### What you have to do
The lines wanted run from the first one below through the one with "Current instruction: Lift". Return them exactly.

### Data
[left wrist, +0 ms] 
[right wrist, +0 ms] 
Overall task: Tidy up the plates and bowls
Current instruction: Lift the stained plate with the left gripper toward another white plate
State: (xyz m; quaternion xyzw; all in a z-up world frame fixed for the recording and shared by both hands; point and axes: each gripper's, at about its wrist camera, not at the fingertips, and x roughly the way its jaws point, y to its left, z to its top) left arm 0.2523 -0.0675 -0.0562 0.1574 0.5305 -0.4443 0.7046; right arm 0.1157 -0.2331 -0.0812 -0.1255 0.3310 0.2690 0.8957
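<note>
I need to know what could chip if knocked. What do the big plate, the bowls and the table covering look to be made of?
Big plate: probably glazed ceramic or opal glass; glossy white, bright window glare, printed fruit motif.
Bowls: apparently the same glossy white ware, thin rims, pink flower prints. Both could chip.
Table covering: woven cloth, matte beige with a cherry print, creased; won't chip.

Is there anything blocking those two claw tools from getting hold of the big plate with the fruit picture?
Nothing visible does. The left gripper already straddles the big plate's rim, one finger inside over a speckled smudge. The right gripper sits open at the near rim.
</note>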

### Output of the task
[left wrist, +0 ms] 
[right wrist, +0 ms] 
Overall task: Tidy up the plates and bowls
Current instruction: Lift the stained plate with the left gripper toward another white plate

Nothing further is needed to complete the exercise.